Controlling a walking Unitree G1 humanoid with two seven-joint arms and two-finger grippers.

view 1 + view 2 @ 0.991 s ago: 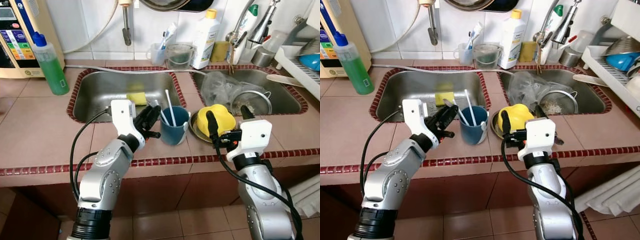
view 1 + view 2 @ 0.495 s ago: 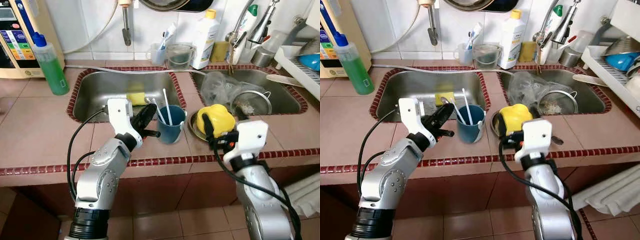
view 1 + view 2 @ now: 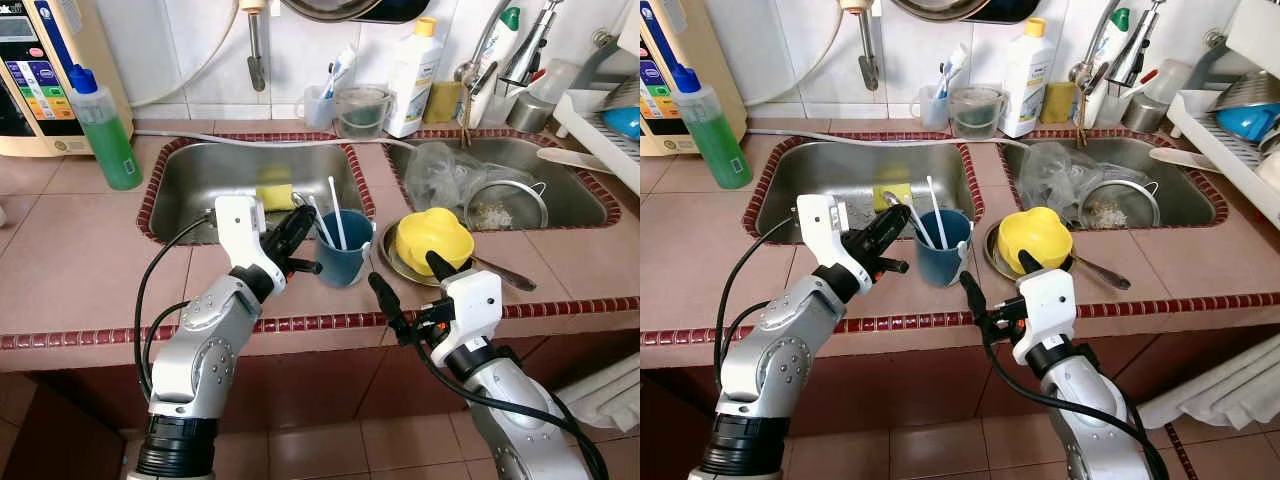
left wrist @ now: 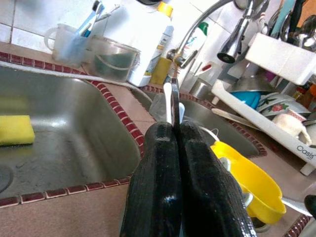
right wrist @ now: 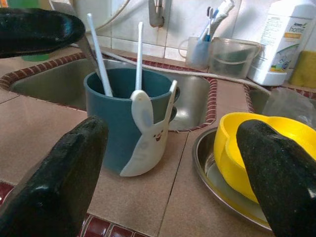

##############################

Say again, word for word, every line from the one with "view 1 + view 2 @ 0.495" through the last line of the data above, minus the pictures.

> **Output below**
view 1 + view 2 @ 0.495 s ago: 
view 1 + view 2 @ now: 
left wrist @ now: 
right wrist @ now: 

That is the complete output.